Drake vanished into the woodwork and Hansen went back to his life at CMU. If he had fallen off the grid immediately it would look too suspicious. And this gave him a chance to stockpile supplies he would need in a secret warehouse. Six months later, with Drake’s help, he faked his own death.
Now there was no turning back.
He and Drake worked around the clock. Within a year they had developed a crude quantum computer that, primitive though it was, could easily break through the security encryption of any native computer, allowing them to siphon off all the money they needed from huge government slush funds that might not be fully deployed for a decade. From there they added contractors and collaborators on different pieces of the puzzle, and built a fortress in Yuma, Arizona.

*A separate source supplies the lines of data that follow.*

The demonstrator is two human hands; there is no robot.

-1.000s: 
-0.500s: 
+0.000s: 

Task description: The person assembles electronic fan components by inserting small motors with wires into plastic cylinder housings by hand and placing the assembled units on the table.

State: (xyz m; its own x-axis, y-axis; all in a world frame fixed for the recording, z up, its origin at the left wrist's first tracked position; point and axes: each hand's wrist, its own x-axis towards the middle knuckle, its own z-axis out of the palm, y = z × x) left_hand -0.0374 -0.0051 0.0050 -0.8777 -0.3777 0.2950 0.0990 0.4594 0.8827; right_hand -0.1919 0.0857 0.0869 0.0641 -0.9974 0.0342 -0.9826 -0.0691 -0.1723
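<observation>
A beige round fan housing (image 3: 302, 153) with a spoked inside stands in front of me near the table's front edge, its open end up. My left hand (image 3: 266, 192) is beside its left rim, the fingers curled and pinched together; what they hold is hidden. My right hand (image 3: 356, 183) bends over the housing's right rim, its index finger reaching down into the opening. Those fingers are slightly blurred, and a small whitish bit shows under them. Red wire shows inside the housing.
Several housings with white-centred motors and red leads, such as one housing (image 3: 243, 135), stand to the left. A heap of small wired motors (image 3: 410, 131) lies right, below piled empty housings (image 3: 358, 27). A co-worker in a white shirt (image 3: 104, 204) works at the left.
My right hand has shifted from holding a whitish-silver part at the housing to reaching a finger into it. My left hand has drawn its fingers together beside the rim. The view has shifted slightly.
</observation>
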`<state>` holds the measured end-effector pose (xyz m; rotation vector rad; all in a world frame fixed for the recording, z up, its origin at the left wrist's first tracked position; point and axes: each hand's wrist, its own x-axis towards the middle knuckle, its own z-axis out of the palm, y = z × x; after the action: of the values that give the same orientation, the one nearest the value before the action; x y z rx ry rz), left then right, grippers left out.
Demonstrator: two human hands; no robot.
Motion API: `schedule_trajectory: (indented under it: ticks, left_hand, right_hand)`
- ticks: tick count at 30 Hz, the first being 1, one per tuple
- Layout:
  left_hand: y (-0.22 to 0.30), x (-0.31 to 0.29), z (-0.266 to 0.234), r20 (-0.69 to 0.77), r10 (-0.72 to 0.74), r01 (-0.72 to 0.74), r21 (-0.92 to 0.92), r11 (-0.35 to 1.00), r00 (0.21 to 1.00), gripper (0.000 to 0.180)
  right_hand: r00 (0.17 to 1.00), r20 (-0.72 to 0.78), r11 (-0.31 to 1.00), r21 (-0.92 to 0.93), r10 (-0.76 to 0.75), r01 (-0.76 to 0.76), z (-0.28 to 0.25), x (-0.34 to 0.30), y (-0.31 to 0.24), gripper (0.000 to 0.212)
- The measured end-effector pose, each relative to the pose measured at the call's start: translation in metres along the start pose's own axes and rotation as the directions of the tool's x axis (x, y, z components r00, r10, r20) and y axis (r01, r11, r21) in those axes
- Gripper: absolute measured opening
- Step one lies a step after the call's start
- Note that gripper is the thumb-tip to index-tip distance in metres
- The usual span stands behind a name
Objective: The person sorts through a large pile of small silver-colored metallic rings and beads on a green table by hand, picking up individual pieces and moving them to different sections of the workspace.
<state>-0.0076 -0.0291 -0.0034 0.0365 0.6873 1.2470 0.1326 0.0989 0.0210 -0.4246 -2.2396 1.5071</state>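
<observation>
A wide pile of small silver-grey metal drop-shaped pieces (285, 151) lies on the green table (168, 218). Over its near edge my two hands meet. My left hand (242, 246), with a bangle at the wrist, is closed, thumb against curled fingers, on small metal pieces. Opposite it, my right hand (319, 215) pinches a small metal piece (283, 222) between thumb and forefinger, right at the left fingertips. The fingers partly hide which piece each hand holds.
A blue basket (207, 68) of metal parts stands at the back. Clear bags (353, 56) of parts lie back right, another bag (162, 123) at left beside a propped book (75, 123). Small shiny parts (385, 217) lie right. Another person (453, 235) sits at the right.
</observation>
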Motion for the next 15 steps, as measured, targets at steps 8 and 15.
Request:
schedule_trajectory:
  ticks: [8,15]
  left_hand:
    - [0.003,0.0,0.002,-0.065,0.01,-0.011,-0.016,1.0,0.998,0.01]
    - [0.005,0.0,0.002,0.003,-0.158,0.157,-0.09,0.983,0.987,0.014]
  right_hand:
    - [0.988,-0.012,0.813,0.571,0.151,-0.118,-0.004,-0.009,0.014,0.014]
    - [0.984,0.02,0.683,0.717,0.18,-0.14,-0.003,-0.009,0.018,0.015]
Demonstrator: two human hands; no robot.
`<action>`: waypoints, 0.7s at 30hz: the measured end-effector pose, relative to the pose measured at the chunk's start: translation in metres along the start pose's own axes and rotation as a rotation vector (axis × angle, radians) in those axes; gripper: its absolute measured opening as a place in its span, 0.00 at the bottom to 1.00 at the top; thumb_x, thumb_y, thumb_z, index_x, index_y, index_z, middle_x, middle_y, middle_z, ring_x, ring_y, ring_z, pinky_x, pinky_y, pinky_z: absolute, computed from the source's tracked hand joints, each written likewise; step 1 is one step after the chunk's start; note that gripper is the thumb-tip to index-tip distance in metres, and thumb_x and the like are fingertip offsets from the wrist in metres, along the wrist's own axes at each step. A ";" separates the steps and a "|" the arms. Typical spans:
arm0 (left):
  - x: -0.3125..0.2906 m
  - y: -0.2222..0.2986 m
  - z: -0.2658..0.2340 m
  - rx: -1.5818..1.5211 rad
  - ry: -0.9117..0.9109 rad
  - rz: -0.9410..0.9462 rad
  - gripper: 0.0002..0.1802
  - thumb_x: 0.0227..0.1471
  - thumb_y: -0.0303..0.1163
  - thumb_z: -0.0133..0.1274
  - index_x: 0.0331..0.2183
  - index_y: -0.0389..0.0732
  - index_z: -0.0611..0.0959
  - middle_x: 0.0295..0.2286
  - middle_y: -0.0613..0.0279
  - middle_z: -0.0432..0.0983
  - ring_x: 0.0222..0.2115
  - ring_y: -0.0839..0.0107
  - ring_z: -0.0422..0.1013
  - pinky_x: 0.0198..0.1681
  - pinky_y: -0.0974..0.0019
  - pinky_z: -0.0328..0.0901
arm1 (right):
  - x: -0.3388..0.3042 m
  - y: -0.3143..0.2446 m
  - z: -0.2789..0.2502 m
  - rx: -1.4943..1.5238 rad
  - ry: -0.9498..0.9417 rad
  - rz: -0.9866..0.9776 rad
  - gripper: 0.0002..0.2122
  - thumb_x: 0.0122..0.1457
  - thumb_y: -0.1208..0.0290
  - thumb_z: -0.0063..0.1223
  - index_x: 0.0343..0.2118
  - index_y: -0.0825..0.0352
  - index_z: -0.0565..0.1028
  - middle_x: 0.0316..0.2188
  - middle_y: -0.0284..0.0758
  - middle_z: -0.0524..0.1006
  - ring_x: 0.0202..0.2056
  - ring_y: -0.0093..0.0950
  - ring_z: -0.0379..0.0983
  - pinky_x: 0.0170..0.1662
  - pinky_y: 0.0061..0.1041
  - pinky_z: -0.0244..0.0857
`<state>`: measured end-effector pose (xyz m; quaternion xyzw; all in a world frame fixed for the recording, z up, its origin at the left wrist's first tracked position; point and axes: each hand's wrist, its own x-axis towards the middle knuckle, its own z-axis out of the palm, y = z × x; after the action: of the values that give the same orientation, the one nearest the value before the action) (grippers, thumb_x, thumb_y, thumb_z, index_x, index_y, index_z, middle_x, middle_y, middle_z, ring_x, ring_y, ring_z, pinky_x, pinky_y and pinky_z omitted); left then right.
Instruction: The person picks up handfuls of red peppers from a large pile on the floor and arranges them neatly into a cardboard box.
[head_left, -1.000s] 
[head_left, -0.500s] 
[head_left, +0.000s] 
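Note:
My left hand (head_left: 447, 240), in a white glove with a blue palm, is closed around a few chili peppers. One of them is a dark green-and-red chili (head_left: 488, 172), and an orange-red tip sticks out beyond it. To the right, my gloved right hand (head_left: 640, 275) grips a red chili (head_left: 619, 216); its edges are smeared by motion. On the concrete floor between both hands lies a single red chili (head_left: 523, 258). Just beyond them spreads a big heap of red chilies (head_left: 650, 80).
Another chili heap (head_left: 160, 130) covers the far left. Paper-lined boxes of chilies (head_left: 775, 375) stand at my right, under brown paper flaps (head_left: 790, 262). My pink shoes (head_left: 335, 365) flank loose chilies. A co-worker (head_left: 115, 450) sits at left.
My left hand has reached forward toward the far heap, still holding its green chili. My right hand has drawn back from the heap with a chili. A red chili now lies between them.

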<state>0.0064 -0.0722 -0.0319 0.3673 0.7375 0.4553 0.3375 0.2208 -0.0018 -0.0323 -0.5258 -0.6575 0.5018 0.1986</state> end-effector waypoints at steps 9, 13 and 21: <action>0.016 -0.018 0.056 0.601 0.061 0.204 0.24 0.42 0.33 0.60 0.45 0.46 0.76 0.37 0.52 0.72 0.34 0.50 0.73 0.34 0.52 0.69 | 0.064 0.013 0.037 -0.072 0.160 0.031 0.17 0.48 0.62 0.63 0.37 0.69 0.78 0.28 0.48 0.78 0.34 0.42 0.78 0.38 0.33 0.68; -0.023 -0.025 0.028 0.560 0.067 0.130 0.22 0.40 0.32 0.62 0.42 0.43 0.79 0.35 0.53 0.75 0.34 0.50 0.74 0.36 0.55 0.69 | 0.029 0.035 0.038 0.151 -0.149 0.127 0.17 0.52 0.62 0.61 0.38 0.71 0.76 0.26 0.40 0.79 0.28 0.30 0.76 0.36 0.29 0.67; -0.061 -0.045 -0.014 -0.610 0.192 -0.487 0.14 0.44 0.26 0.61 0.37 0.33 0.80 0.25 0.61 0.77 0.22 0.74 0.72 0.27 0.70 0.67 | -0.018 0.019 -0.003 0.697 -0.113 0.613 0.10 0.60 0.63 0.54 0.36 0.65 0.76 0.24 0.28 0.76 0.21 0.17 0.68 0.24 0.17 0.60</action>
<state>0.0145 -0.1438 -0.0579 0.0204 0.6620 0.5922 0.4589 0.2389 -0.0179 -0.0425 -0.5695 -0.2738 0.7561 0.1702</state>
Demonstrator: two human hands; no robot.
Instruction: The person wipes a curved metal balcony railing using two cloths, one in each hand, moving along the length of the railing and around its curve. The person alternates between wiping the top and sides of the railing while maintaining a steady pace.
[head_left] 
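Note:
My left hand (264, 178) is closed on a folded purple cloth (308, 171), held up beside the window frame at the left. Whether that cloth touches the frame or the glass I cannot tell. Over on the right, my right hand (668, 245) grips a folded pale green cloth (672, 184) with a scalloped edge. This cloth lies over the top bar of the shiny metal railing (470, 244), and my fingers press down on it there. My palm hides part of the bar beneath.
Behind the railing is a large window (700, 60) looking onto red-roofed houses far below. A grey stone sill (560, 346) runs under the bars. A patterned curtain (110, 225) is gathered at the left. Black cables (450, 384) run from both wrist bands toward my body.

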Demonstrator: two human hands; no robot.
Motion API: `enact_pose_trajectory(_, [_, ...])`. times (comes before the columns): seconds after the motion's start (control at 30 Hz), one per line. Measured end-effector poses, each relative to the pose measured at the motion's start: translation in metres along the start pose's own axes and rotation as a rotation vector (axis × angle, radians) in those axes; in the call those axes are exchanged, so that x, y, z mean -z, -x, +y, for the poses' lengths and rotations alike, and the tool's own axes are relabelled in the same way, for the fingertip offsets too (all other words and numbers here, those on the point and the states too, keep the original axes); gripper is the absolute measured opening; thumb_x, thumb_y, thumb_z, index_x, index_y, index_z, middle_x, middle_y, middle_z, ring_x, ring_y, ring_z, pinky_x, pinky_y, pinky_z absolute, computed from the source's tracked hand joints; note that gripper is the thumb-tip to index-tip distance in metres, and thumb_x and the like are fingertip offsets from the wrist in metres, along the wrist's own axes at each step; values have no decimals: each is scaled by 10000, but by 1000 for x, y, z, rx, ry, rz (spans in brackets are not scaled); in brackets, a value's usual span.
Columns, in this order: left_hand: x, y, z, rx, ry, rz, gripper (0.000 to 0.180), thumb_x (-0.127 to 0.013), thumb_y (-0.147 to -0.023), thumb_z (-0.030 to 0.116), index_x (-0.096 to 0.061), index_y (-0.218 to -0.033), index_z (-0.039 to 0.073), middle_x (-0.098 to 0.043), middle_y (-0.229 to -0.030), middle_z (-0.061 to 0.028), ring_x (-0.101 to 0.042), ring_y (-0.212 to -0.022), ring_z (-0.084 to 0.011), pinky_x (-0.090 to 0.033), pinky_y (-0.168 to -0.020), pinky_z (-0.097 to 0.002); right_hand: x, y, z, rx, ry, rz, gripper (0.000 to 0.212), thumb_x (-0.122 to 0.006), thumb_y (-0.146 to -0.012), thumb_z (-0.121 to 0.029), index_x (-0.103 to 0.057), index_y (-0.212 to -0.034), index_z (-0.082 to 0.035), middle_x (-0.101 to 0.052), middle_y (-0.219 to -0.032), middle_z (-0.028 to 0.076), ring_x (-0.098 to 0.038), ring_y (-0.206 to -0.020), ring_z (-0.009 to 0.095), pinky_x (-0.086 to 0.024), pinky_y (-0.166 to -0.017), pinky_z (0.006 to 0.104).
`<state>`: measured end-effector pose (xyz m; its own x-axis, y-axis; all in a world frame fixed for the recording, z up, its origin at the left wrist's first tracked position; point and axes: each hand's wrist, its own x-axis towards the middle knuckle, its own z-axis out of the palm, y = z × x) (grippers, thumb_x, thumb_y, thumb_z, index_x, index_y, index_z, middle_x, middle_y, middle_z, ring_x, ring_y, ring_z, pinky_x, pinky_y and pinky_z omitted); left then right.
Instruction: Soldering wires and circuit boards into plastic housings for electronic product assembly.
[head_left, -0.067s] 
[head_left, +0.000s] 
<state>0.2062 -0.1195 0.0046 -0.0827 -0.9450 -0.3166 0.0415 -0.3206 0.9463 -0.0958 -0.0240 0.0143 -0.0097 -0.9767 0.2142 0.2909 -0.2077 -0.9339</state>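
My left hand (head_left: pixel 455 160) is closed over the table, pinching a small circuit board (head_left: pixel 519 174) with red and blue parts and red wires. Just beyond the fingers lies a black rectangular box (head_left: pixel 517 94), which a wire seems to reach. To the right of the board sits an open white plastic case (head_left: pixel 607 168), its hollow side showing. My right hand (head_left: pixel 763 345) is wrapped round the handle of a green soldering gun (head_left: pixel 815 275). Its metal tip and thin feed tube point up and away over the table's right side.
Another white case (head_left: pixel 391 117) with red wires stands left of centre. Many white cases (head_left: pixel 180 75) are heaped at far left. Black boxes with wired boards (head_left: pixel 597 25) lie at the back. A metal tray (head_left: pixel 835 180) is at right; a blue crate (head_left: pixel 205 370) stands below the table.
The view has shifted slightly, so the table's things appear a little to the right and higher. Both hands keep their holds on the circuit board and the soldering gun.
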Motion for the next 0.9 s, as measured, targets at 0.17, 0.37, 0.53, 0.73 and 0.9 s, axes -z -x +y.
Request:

Four months after that, while they continued to work toward a more refined, second-level computer, Drake reached a decision.
His experiences with Steve Fuller had caused him to study everything he could on the human condition, focusing solely on humanity’s seedy underbelly. He was horrified. He did a lot of the Suran equivalent of vomiting along the way, but he kept at it. And it took an obvious toll. He began to harden. To become less squeamish. And his resolve grew.
“We need to accelerate our work on the next-generation computer,” he announced one evening. “It’s more urgent than ever.”
“What’s changed?” said Hansen.
“I’ve become convinced that humanity will fall no matter what I do. Our computer can’t look everywhere at all times. And even the one we brought with us missed Fuller completely. Playing defense is doomed to failure. So it’s time to play offense.”
“Offense?” said Hansen.
“Yes. In the end, we’re battling human violence, human aggression, human brutality. But the worst of this, the most dangerous, has a name.” Drake paused. “It’s called psychopathy. And it’s impossible to defend against.” He stared at Hansen with a fierce resolve burning in his eyes. “That’s why I intend to cure it,” he said.